Loren Laleş is a woman who is raising her three children named Dilo, Muhammed and Laleş with the awareness of social gender apart from the traditional approach. Therefore, she has been reading books to her children since they were very young and encouraging them to draw pictures. She writes the change’s power in women created by revolution in her poems. She always argues that the revolution should be protected in all conditions. She criticizes the people who left Rojava harshly. She told of the life under the Ba'ath regime and the changes in women after Rojava revolution.

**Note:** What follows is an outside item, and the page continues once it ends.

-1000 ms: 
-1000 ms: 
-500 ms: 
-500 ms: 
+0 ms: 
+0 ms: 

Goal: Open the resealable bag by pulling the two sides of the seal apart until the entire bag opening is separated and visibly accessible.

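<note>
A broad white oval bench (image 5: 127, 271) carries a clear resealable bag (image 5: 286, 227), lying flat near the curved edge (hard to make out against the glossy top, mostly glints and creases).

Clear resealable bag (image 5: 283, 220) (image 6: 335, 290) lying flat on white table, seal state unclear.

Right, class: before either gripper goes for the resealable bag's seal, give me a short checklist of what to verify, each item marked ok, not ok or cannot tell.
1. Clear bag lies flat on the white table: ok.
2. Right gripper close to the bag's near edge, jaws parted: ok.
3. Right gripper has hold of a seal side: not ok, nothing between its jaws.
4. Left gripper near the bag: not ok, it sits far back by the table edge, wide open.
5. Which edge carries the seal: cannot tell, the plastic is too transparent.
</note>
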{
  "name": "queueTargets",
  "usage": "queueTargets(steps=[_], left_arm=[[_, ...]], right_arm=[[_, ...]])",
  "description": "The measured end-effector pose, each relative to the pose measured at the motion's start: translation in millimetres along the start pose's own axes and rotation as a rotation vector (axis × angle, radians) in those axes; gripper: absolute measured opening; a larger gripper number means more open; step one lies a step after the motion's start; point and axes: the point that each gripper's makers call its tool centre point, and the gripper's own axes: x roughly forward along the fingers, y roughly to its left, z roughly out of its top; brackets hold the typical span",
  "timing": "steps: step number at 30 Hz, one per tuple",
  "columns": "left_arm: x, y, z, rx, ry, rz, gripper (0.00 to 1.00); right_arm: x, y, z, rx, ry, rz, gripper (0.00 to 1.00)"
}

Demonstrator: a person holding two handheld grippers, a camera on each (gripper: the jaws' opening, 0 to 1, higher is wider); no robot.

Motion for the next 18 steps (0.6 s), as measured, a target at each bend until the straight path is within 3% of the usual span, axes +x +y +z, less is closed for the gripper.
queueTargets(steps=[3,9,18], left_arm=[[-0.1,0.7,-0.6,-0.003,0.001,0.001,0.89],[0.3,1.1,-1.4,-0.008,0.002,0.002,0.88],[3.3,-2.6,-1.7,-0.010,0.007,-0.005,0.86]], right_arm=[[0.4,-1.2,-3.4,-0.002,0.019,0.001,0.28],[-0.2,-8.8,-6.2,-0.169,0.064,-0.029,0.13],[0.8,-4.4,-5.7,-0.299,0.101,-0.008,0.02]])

“People were prevented to live their culture during the Ba'ath regime by brutal force. The people gathered at nights. There was a Communist Party that time and they carried out works; however, their works weren’t enough. The members of the party carried meetings at homes. They gave hope to the people. I also joined those meetings. They also carried out works for the March 8, International Women’s Day. They encouraged us to write and talk. I met the Kurdish movement through my brother. All political activities were done at homes in secret way during the period of the regime. Our dream was talking in the Kurdish language. When the people spoke in Kurdish, they arrested those people. We wanted to speak in Kurdish and read the Kurdish poems; however, we were scared. Keeping books in the home was considered as a crime.

“After the Rojava revolution, some culture centers have begun to be opened. We are carried out activities in order to keep our culture alive. People are encouraged to write and read. The people are free now. We have our schools and we can speak in our native language. We aren’t scared anymore. I wrote the political themed poems before the revolution. My family didn’t want me to write poetry that time. They thought something would happen to me for my poems. The regime oppressed on us. I couldn’t show my poems to anyone. My poems were about women before the revolution. I tried to write what they faced. I write about my country and women now.

“The women didn’t have any rights before the revolution. They get their rights thanks to the revolution. Women are going to school now. They tell their rights to their families and they protect themselves. My call to women; they should fight for their rights and ask their rights.”